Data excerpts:

--*--

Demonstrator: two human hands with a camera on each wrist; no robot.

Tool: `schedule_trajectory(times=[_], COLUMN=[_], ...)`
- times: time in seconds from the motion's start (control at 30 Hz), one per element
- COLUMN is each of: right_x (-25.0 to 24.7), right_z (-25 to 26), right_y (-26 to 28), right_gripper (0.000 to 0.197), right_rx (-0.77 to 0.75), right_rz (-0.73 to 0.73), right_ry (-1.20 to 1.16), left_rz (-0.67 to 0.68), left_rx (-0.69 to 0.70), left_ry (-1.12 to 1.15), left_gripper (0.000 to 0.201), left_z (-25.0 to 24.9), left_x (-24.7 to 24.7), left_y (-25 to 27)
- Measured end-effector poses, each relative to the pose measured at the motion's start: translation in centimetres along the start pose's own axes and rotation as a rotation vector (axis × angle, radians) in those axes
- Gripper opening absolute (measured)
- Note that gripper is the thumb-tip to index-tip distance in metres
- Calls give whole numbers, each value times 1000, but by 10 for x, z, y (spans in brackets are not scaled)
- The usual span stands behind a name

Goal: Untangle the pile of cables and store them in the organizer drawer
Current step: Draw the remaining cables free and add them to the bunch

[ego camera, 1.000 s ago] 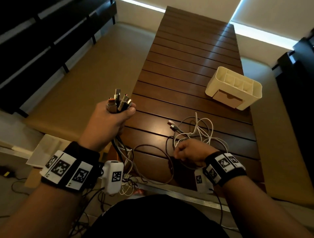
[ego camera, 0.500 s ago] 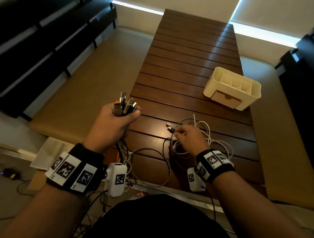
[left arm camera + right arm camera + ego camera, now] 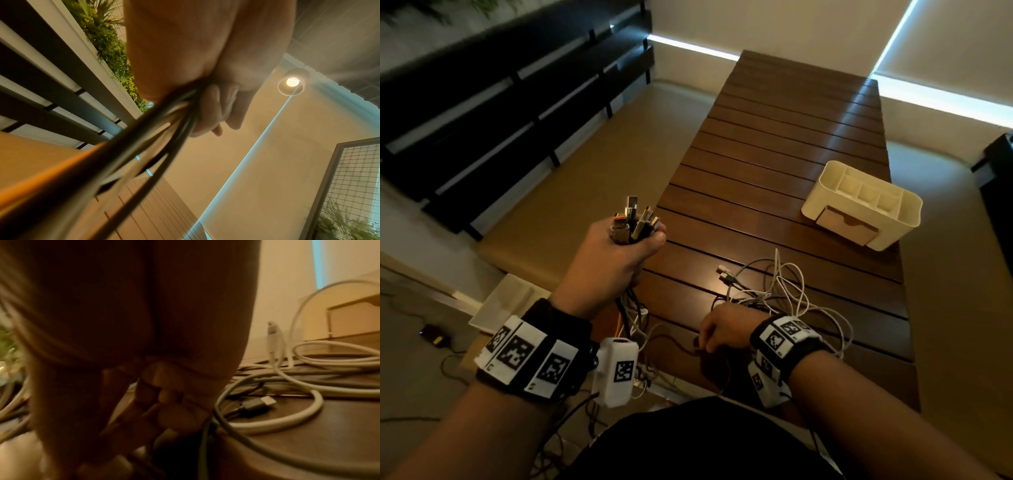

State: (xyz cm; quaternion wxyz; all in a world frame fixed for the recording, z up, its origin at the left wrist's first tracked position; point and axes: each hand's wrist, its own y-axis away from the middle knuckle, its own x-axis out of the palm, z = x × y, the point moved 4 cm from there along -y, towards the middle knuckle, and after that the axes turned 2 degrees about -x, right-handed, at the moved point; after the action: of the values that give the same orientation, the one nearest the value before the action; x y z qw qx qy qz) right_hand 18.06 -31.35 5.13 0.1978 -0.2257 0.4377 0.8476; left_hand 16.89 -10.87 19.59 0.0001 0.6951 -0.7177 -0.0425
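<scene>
A: On the dark slatted wooden table (image 3: 774,164), head view: one cream plastic organizer with a tan drawer (image 3: 861,205), drawer closed, at the far right. One loose tangle of white and grey cables (image 3: 784,294) lies near the front edge, well apart from it.

B: Hands?

A: Two. Left hand (image 3: 613,260) fisted round one bundle of cable ends, metal plugs (image 3: 635,219) sticking up; plug count unclear, several. Right hand (image 3: 722,330) curled at the tangle's near edge, pinching a dark cable (image 3: 671,339).

B: Left wrist view?

A: Left hand (image 3: 195,65) fingers wrapped tight round several blurred cords (image 3: 131,146). One lit ceiling lamp (image 3: 292,82).

B: Right wrist view?

A: Right hand (image 3: 144,337) fingers curled, gripping a thin grey cable (image 3: 203,443). One dark plug (image 3: 257,404) lies flat on the table; one white plug (image 3: 272,335) stands up.
</scene>
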Motion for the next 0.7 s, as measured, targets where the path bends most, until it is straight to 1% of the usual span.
schedule_trajectory(times=[0.03,0.07,0.17,0.2,0.27,0.3,0.37,0.43,0.5,0.6,0.7], right_x=[-6,-14,-42,-46,-49,-49,-45,-40,-37,-36,-39], right_z=[-5,-11,-37,-46,-59,-63,-72,-75,-75,-73,-70], right_y=[4,8,11,10,7,5,1,-1,-2,2,11], right_gripper=[9,7,7,8,8,10,17,15,11,12,12], right_rx=[-9,-14,46,80,133,155,205,248,249,226,195], right_rz=[-27,-115,-533,-635,-738,-754,-740,-697,-667,-658,-703], right_ry=[-66,-136,-245,-242,-209,-188,-126,-27,42,45,-21], left_rz=[-5,-11,-14,-14,-19,-19,-26,-33,-28,-16,0], left_rx=[8,19,55,61,65,64,59,48,39,25,15], left_ry=[-7,-14,-25,-23,-18,-15,0,9,7,0,-7], left_gripper=[14,14,16,15,14,14,12,12,15,15,12], left_z=[-3,-6,-15,-17,-19,-19,-20,-19,-19,-18,-17], left_x=[2,4,11,14,18,21,25,28,31,35,38], left_y=[1,2,5,6,8,9,11,12,13,14,15])
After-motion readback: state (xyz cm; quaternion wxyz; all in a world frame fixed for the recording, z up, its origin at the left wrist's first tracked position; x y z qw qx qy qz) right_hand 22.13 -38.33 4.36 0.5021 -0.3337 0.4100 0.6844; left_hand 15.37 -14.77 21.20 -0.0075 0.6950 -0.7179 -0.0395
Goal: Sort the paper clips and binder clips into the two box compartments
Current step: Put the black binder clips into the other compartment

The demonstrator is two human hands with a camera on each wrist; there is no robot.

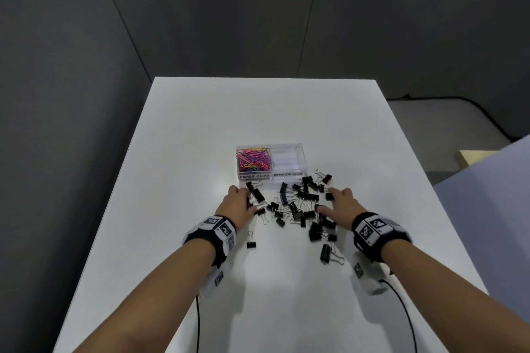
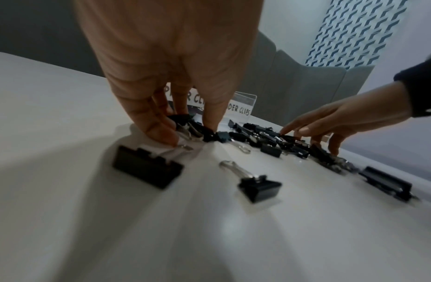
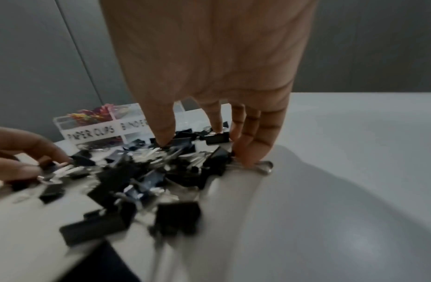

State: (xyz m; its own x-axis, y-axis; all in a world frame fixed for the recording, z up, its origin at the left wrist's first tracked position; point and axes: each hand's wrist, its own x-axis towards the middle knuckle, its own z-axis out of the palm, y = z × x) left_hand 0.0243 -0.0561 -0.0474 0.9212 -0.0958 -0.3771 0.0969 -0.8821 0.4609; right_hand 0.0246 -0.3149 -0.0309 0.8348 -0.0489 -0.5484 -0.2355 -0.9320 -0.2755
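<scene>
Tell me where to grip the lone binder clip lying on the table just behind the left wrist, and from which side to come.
Pinch the lone binder clip across its black body, coming straight down from above with the left hand. It lies apart from the pile, with bare table around it, so the fingers should have room. Its wire handles point away toward the box; they look thin and likely to swivel, so the body seems the steadier grip.

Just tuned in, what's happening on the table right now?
A person is sorting clips into a clear two-compartment box. The coloured paper clips already fill its left compartment; the right one, labelled for binder clips, looks empty. The black binder clips lie scattered on the white table. The left hand and right hand flank the pile, fingertips on clips, apparently gathering them.
</scene>
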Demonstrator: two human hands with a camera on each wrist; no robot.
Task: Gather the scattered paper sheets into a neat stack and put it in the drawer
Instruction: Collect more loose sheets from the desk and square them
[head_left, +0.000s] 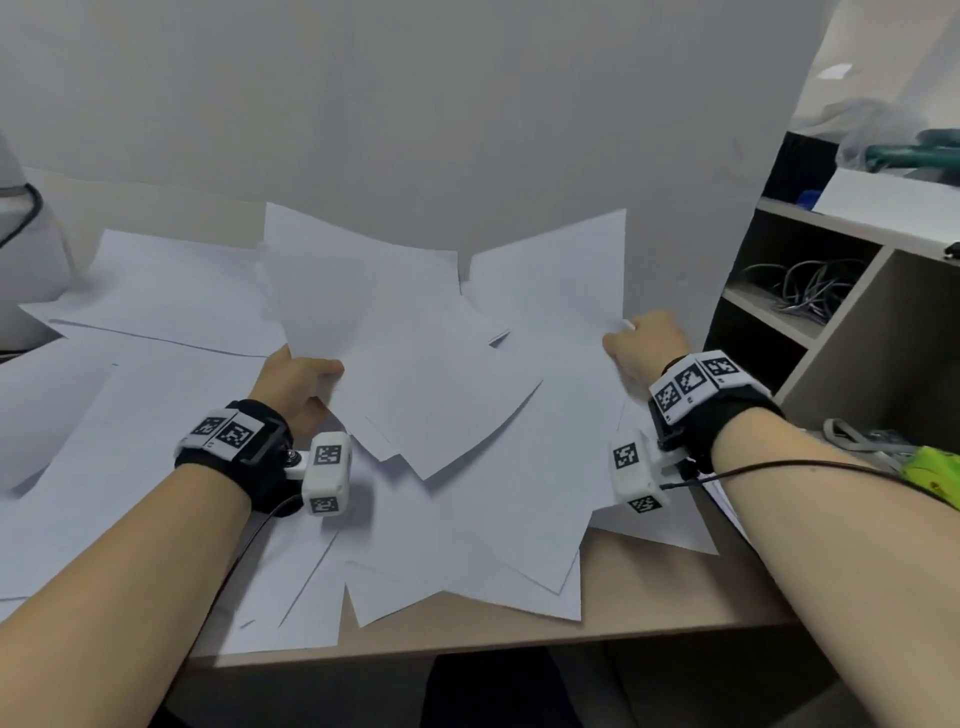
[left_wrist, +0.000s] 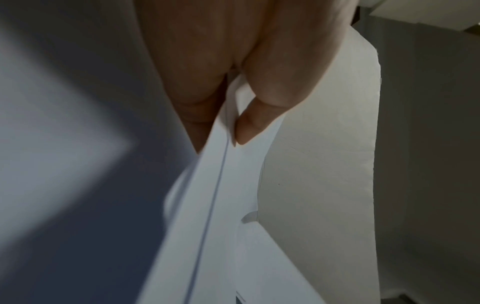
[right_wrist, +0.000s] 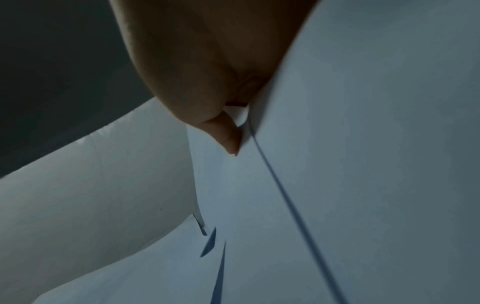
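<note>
Forearms: both bare, reaching in from the near edge, each with a black wrist strap carrying white marker blocks and a thin cable.
Desk: light wood, its near edge showing below the sheets.
Paper sheets: white, scattered and overlapping at many angles across the desk, some hanging past the near edge.
Left hand: fingers curled, gripping a bunch of sheets at their lower corner; the left wrist view shows the thumb pressed on top of the edges with the fingers under them.
Left bunch: lifted off the desk and tilted up toward the wall, fanned out unevenly.
Right hand: pinching sheets at their right edge; the right wrist view shows the thumb tip clamped down on the paper.
Right bunch: raised, its upper corner standing against the wall.
Wall: plain grey, directly behind the desk.
Shelf unit: to the right of the desk, open compartments, 1 holding a tangle of grey cables.
Green object: bright, at the right edge beside the right forearm; what it is cannot be told.
</note>
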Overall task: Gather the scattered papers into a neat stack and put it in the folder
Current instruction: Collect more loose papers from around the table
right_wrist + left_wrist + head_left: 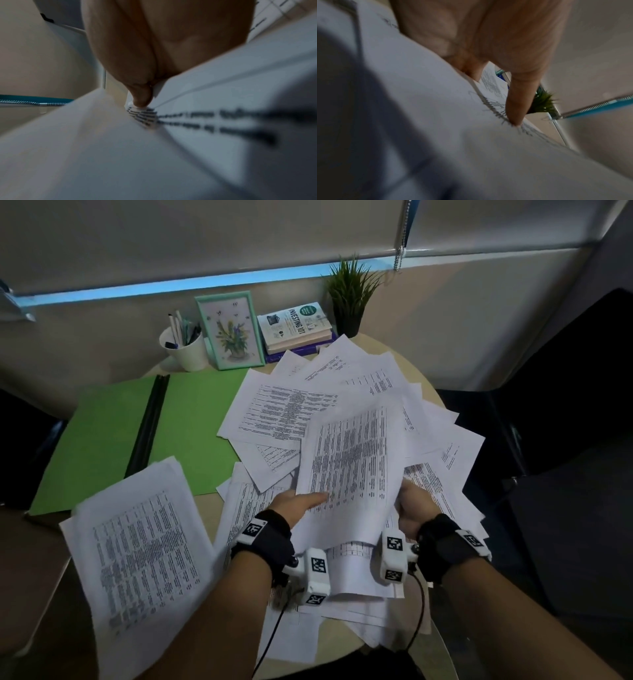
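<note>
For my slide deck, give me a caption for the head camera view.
Both hands lift a printed sheet from scattered papers beside an open green folder.

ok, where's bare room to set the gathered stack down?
Free: both leaves of the open green folder, left of the scattered white printed papers. Small tan table strip below the folder. Crowded: the right half; the back edge holds a white pen cup.

The right hand pinches a printed sheet, thumb tip on its text; a bead chain hangs behind.
</note>
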Demonstrator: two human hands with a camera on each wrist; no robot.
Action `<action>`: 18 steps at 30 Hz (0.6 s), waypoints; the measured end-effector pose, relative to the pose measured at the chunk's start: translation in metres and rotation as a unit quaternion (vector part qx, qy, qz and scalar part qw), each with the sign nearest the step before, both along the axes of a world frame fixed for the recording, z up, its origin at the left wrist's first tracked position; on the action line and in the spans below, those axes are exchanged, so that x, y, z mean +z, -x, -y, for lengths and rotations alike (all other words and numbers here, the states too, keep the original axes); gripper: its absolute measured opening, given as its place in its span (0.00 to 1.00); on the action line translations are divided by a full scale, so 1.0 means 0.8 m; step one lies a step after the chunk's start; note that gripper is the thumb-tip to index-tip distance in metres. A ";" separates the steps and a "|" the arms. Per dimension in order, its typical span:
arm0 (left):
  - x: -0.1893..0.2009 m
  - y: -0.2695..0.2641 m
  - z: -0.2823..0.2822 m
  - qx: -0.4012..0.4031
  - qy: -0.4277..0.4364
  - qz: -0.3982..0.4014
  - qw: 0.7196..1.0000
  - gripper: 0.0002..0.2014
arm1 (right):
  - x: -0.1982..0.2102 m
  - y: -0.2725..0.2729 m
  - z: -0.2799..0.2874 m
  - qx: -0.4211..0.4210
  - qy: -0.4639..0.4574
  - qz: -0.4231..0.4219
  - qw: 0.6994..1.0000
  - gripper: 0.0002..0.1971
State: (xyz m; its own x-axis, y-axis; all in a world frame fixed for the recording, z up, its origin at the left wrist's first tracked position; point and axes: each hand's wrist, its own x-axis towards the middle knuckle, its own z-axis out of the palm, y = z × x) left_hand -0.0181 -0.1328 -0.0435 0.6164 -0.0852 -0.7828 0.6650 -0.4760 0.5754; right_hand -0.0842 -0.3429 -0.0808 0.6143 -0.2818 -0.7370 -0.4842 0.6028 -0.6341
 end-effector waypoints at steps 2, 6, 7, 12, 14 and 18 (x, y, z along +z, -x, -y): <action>0.001 -0.003 -0.001 -0.013 0.001 -0.008 1.000 0.53 | 0.006 -0.001 -0.002 -0.006 0.009 0.006 1.000 0.07; 0.015 -0.023 -0.010 -0.036 -0.035 0.033 0.998 0.39 | -0.031 -0.008 0.012 -0.003 0.045 -0.049 0.998 0.17; 0.022 -0.030 -0.013 -0.043 -0.043 0.058 0.996 0.34 | -0.040 -0.009 0.016 -0.009 0.044 -0.053 0.998 0.20; 0.075 -0.060 -0.022 -0.058 -0.021 0.154 0.986 0.19 | -0.003 -0.014 0.001 -0.015 0.076 -0.041 0.996 0.17; 0.099 -0.064 -0.019 -0.060 -0.007 0.175 0.983 0.17 | -0.006 -0.020 -0.001 -0.015 0.104 -0.052 0.993 0.16; 0.150 -0.058 -0.010 -0.074 0.050 0.214 0.973 0.16 | -0.004 -0.025 -0.001 -0.007 0.084 -0.064 0.994 0.11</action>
State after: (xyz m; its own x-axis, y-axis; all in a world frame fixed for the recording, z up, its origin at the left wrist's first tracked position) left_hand 0.0281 -0.1251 0.0768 0.8586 -0.2613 -0.4410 0.2831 -0.4754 0.8330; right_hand -0.0639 -0.3421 -0.0839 0.5142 -0.4152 -0.7505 -0.5590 0.5013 -0.6604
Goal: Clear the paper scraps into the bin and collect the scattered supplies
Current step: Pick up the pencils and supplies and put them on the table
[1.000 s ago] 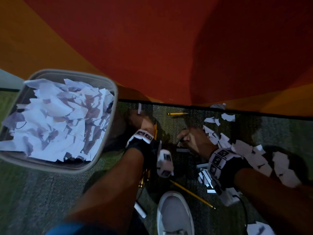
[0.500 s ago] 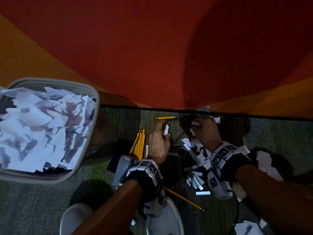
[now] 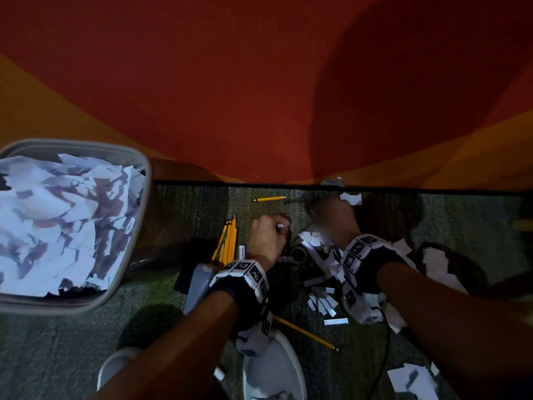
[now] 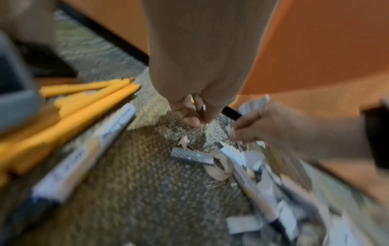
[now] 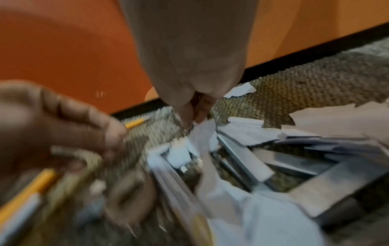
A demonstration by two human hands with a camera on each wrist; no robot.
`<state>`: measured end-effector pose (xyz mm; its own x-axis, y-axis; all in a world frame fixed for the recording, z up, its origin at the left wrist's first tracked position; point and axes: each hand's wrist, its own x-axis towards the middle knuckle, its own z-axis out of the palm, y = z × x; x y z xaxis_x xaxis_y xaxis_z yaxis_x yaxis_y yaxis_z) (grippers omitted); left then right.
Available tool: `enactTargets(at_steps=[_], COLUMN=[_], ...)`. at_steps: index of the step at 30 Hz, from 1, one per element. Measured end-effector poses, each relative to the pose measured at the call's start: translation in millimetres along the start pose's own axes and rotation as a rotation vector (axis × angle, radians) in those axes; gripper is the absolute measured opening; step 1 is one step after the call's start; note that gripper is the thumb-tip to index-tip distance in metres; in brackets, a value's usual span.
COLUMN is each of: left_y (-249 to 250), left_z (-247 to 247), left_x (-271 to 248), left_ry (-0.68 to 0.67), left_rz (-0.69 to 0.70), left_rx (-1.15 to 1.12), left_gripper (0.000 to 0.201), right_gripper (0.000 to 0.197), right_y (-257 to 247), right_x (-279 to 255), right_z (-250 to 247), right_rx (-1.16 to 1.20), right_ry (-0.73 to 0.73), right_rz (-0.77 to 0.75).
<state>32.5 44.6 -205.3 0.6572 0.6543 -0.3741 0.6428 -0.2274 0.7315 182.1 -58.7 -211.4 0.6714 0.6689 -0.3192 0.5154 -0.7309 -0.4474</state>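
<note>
The grey bin [image 3: 143,197], heaped with torn paper, stands on the carpet at the left. My left hand [image 3: 269,233] hovers over the carpet beside a bundle of yellow pencils [image 3: 227,241]; its curled fingers [image 4: 189,114] pinch a small white scrap [image 3: 279,226]. My right hand [image 3: 331,220], blurred, is close to the wall and pinches paper scraps [image 4: 255,103] over a pile of white strips [image 3: 320,295]. In the right wrist view its fingertips [image 5: 185,113] touch white paper [image 5: 202,131]. One loose pencil [image 3: 269,199] lies by the baseboard, another [image 3: 305,332] near my shoe.
A white marker [image 4: 84,149] lies beside the pencil bundle, with a grey object [image 3: 199,281] next to it. A tape roll [image 3: 298,254] and a staple strip [image 4: 191,156] sit between my hands. More torn paper [image 3: 432,261] lies at the right. My white shoes [image 3: 271,370] are below.
My left hand has drawn back from the pencil by the wall and curled its fingers round a small scrap. The right hand has stayed over the scraps near the baseboard.
</note>
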Motion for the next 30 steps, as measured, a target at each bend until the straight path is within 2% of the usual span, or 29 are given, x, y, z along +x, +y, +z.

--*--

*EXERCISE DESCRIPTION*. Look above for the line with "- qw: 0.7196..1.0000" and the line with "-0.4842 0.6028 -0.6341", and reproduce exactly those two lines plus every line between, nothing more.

*SOLUTION FOR THIS TASK*.
  - qw: 0.7196..1.0000
  - gripper: 0.0002..0.2014
arm1 (right):
  - x: -0.1982..0.2102 m
  - y: -0.2725..0.2729 m
  - z: -0.2799..0.2874 m
  - qx: -0.4211..0.4210
  - qy: -0.4639..0.4574
  - qz: -0.4231..0.4219
  - qw: 0.6994..1.0000
  - gripper: 0.0002..0.1971
State: (xyz m; its own x-axis, y-axis; all in a world frame fixed for the recording, z up, its origin at the left wrist's first tracked position; point and axes: each hand's wrist, its own x-axis towards the middle knuckle, its own z-axis out of the palm, y = z × x) left_hand -0.0181 -0.1328 -0.0435 0.6164 -0.0852 -0.7828 0.6650 -0.4760 0.5754; right_hand -0.0842 -0.3429 -0.0808 0.6143 -0.2818 -0.7370 -0.4842 0.6028 -0.6341

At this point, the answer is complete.